This is an update to the excellent work of Kanasz Robert, in which he presented a project which visualizes and compares sorting algorithms. It also contains the NGIF project, which can be used to save these visualizations as GIF files. This program allows the user to choose two of many sorting algorithms and compare them visually, with varying sizes and types of data sets and at varying speeds. It also allows the user to create GIF files of the visualizations.

Sorting Algorithms

Mr. Robert did a great job of explaining how many sorting algorithms work, so please see his article for that.

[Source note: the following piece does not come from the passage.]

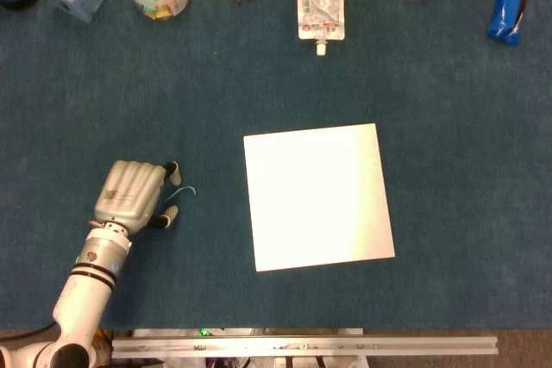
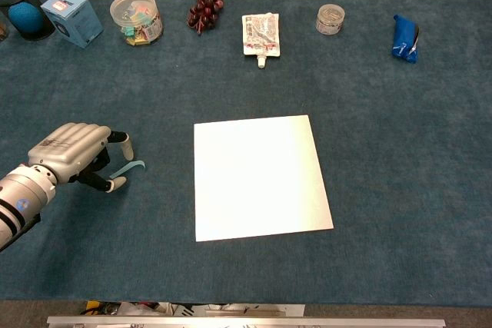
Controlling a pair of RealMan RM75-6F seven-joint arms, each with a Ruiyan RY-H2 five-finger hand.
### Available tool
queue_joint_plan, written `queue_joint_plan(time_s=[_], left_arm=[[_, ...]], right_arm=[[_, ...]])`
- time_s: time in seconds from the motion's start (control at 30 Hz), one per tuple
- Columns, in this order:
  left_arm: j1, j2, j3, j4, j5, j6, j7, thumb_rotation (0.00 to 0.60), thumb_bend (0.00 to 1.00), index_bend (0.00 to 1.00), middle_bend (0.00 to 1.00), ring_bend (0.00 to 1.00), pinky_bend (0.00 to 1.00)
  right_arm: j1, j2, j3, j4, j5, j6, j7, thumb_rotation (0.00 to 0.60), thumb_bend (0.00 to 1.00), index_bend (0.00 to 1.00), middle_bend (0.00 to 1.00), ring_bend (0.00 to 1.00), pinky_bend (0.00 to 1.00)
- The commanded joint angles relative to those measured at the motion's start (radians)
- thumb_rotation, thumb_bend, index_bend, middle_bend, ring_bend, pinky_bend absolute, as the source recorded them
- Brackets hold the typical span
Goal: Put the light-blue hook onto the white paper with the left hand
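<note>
A dark teal carpet-like cloth (image 2: 400,190) covers the table, with woven tan panels behind its far edge. Nearest on the left, the silver left hand (image 2: 73,155) (image 1: 134,194) sits low over the cloth, palm down, fingers curled forward and apart, the thumb tip and a fingertip flanking one end of the light-blue hook (image 2: 129,168) (image 1: 182,190). Whether they actually touch it cannot be told; nothing is lifted. The hook is a thin, pale blue plastic strip with a curved end, lying flat on the cloth, well left of the square sheet of white paper (image 2: 257,176) (image 1: 317,196), which lies flat mid-table. Along the far edge stand a black mesh cup holding a blue ball (image 2: 23,13), a light-blue box (image 2: 71,17), a clear tub of coloured clips (image 2: 136,17), dark red grapes (image 2: 203,5), a clear fluid pouch (image 2: 260,34), a small clear jar (image 2: 330,18) and a blue packet (image 2: 404,38).
</note>
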State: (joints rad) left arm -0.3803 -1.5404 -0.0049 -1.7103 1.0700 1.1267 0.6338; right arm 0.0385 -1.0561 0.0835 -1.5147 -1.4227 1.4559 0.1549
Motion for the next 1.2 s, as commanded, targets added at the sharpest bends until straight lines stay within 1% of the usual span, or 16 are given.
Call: queue_joint_plan(time_s=[0.03,0.3,0.57,1.2], left_arm=[[-0.003,-0.006,-0.001,0.005,-0.008,0.007,0.008,0.537,0.27,0.39,0.97,1.00,1.00],[-0.009,-0.019,0.006,0.016,-0.027,0.014,0.017,0.597,0.27,0.40,0.97,1.00,1.00],[-0.014,-0.029,0.008,0.027,-0.031,0.018,0.007,0.600,0.27,0.41,0.97,1.00,1.00],[-0.020,-0.042,0.008,0.051,-0.018,0.016,-0.040,0.600,0.27,0.48,0.97,1.00,1.00]], right_arm=[[-0.001,-0.001,0.000,0.003,0.000,-0.001,0.003,0.600,0.35,0.23,0.37,0.29,0.30],[-0.004,-0.002,0.000,0.009,0.001,-0.002,0.011,0.600,0.35,0.23,0.37,0.29,0.30],[-0.005,-0.002,0.000,0.009,0.001,-0.002,0.010,0.600,0.35,0.23,0.37,0.29,0.30],[-0.010,0.005,0.000,-0.008,0.003,0.000,-0.005,0.600,0.35,0.23,0.37,0.29,0.30]])
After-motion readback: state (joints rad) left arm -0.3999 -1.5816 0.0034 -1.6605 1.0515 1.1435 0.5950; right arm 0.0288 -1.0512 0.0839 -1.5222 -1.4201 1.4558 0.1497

In this version, Bucket Sort was removed because the code functionally matched Pigeonhole Sort. Also, "Quicksort with Bubble Sort" was changed to "Quicksort with Insertion Sort" because Insertion Sort performs better than Bubble Sort. Five algorithms were added: Counting Sort, Merge Sort (Double Storage), Radix Sort, Smoothsort, and Timsort.

Counting Sort

Counting Sort, similar to Pigeonhole Sort, is a sorting algorithm which is not a comparison sort, so it uses about 2n comparisons (for finding the minimum and maximum in the first pass) when sorting the data. This allows it to be extremely fast, with its drawbacks being that the data needs to be integers and the range needs to be small. It works by going through the data the first time, finding the minimum and maximum to determine the range. Then it creates a new array with that range and goes through the data again, counting how many of each element it finds. Finally, it goes through this new array and writes the data, sorted, to the original array. Admittedly, some code for this sort was already in the project, it just didn't make it into Mr. Robert's original article.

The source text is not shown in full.